Developers have to be aware of MySQL index and query optimization

Click on “Road of Technology for Migrant Workers” and select “Star Label”

10 o ‘clock every day for you to share different dry goods

Reader benefits! Up to 2048G of various resources are complimentary

This paper mainly summarizes some common operations and unreasonable operations in the work, in the slow query to collect some useful information and information

Indexes related to

The index base

Cardinality is the number of different values that a data column contains. For example, if a data column contains values 1, 3, 7, 4, 7, 3, its cardinality is 4.

It works best when the index has a high cardinality relative to the number of rows in the data table (that is, the columns contain many different values with few duplicate values).

If a column contains many different ages, the index will quickly identify the rows. If a data column is used to record gender (only “M” and “F” values), then the index is of little use; If values occur almost equally often, then any search for a value is likely to yield half of the rows.

In these cases, it is best not to use indexes at all, because when the query optimizer finds that a value is present in a high percentage of the table’s rows, it will generally ignore the indexes and perform a full table scan. The usual percentage line is “30%”.

Index failure cause

There are several reasons for index failure:

Operations on index columns include (+, -, *, /,! , <>, %, like’%_’ (% in front).
Type error, for example, vARCHAR, where condition number.
Apply an internal function to an index, in which case you should build a function-based index. For example, select * from template t where ROUND (t.logicdb_id) = 1. In this case, ROUND (t.logicdb_id) should be set as an index.
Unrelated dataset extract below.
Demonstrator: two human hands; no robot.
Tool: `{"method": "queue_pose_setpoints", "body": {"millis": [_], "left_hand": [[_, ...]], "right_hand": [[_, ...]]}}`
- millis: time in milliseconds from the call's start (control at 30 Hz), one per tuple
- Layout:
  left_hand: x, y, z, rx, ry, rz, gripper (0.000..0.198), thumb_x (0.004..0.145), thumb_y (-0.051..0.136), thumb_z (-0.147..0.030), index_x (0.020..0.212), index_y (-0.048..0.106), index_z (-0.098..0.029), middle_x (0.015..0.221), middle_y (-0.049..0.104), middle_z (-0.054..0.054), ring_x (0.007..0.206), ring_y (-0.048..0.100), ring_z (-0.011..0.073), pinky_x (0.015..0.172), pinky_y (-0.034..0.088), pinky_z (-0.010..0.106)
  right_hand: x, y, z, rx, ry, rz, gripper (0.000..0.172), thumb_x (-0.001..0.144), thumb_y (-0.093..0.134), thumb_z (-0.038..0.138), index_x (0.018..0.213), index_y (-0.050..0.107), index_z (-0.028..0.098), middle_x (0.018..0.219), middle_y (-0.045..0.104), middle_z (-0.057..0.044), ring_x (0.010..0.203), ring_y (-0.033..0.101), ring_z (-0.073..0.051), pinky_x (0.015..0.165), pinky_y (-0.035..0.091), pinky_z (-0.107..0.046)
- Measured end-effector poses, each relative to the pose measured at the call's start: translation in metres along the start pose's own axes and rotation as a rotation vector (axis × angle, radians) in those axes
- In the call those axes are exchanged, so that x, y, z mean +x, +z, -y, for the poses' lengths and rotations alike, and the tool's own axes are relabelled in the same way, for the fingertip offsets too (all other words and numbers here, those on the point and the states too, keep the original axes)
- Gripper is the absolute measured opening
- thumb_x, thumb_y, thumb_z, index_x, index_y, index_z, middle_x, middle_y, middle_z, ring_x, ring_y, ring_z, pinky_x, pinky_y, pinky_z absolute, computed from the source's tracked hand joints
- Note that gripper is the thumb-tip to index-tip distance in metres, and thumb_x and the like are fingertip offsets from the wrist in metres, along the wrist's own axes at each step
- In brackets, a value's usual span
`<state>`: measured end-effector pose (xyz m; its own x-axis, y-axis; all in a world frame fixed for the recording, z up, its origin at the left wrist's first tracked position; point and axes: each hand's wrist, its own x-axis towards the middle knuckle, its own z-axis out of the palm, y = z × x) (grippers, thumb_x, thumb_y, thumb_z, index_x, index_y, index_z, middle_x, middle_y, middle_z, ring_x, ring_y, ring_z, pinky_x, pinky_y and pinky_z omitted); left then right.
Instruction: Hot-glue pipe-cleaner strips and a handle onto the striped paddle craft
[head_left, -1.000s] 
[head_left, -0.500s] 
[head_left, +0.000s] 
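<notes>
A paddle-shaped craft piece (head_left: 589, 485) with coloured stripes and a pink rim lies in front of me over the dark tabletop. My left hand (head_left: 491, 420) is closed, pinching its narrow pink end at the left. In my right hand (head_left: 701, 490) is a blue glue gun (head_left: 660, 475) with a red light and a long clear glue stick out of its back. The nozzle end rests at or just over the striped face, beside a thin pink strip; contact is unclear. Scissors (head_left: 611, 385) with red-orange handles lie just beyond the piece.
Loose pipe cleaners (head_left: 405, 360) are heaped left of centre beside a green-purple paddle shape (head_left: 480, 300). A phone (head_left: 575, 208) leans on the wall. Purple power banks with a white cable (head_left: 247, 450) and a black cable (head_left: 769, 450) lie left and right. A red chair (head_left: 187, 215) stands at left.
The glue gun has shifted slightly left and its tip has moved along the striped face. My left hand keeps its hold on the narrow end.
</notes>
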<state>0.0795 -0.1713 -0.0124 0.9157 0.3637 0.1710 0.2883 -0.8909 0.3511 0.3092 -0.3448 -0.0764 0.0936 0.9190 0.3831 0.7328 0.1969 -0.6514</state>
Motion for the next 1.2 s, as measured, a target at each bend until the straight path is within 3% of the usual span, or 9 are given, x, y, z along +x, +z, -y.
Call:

MySQL 8.0 now supports functional indexes, 5.7 now supports virtual columns, previously it was only possible to create a ROUND (t.logicdb_id) column and maintain it.
If the condition has an OR, it will not be used even if the condition has an index (which is why it is recommended to use less OR). If you want to use OR and want the index to be valid, you must index each column in the OR condition.
If the column type is a string, make sure the data is quoted in the condition, otherwise no index is used.
The B-tree index is null, but is not NULL, and the bitmap index is null, but is not NULL.
Composite indexes follow the leftmost principle.

Index establishment

Note the following points when establishing an index:

Surely the most important are the statements that are frequently queried based on the business.
Try to select columns with high distinction as indexes. The formula of distinction is COUNT(DISTINCT Col)/COUNT(*), which indicates the ratio of DISTINCT col to COUNT(*). The larger the ratio is, the fewer records will be scanned.
It is better to set up unique keys for unique features in the service. On the one hand, the correctness of data can be guaranteed, and on the other hand, the efficiency of indexing can be greatly improved.
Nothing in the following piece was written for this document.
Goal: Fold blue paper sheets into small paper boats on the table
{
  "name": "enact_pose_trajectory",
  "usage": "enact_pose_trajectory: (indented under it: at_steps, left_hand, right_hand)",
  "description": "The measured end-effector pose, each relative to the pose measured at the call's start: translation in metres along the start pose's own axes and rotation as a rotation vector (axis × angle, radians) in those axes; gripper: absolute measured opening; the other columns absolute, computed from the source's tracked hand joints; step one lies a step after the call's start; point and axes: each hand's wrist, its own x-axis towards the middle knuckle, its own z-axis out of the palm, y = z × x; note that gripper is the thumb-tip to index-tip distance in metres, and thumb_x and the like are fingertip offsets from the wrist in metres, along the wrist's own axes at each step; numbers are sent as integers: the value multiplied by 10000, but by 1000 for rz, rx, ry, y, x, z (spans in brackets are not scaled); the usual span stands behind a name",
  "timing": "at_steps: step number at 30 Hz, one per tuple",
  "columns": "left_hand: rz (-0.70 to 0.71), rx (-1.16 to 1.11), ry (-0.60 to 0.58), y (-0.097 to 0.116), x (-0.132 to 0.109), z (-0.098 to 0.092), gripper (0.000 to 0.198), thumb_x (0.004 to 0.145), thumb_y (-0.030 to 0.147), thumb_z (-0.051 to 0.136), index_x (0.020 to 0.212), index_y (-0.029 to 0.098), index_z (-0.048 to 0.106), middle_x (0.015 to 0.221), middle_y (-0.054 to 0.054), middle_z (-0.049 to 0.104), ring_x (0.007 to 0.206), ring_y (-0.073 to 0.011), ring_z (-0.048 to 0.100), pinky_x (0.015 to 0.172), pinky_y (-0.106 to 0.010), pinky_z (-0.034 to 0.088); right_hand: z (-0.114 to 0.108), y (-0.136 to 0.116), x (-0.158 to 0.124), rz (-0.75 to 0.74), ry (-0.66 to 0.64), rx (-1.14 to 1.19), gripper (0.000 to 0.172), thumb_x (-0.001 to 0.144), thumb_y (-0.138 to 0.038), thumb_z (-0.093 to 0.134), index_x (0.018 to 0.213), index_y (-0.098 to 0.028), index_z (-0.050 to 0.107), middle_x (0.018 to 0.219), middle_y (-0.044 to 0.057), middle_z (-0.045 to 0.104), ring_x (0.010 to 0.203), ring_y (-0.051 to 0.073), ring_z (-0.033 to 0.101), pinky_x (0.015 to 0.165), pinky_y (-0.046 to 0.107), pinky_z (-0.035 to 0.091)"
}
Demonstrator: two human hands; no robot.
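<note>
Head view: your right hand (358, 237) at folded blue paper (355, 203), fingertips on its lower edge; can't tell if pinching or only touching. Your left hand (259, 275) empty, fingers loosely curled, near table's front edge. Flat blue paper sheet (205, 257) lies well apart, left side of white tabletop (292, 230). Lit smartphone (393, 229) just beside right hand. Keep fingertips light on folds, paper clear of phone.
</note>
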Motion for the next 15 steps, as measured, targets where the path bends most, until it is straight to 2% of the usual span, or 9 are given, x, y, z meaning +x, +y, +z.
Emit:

Useful information in EXPLIAN

Basic usage

EXPLIAN basic usage is as follows:

Desc or Explain add your SQL.
It is also useful to add extended Explain to your SQL, and then show Warnings to see what statements are actually executed. Many times different scripts will execute the same code after SQL analysis.
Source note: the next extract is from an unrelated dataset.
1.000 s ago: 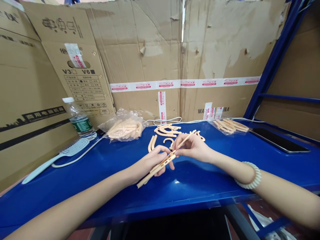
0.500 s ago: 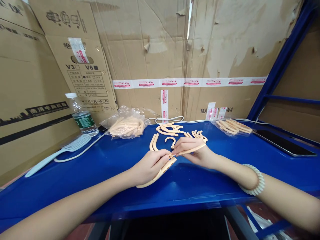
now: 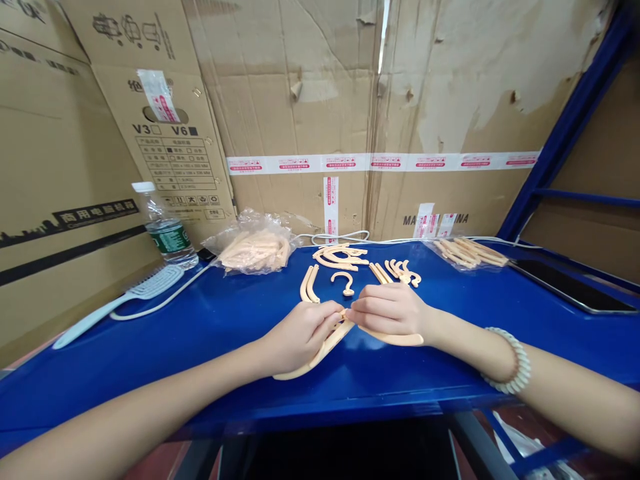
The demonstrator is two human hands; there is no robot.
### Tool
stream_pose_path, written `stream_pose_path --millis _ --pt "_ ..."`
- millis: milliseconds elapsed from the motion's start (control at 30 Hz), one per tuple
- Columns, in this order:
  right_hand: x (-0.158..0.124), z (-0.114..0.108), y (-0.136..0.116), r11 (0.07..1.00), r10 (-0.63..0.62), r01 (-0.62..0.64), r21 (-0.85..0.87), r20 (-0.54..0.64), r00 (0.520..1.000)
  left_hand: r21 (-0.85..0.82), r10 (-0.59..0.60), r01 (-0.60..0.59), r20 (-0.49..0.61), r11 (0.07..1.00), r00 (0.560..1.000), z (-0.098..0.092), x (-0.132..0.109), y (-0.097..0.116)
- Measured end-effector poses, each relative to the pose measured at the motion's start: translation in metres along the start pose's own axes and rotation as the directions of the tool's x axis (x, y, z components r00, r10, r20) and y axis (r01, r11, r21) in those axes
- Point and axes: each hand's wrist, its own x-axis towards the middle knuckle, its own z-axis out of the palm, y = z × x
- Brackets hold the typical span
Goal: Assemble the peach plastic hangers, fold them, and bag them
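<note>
On the near side of the hook (image 3: pixel 343 284), the left hand (image 3: pixel 299 337) grips at least one strip (image 3: pixel 333 345); the right hand (image 3: pixel 387 309) grips a second strip (image 3: pixel 393 339). Closed hands obscure the joint area; contact cannot be determined.

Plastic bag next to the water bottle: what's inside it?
The clear plastic bag holds a heap of pale tan pieces, at least some curved. Pieces deeper in the heap are covered by others, so I cannot tell their number or shapes.

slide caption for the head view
Left hand and right hand holding curved beige pieces over a blue table, a hook lying beyond.
</note>
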Motion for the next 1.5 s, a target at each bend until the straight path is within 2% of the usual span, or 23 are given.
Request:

Features that improve performance

EXPLIAN features the following to improve performance:

Index covering (covering index) : need to query data in the index can be checked do not need to return to the table EXTRA column using index.
Index Condition Pushdown (ICP) : Originally, Index is only an access mode of data access. The data obtained by the storage engine through the Index back table is transmitted to the MySQL Server layer for WHERE Condition filtering.

As of version 5.6, MySQL Server will push down some where criteria to the storage engine layer if the ICP is enabled to use the index field.

EXTRA displays the using index condition. Understand that the MySQL architecture diagram is divided into Server and storage engine layers.
Index Merge: Perform a conditional scan of multiple indexes separately and then combine their respective results (INTERSECT/Union).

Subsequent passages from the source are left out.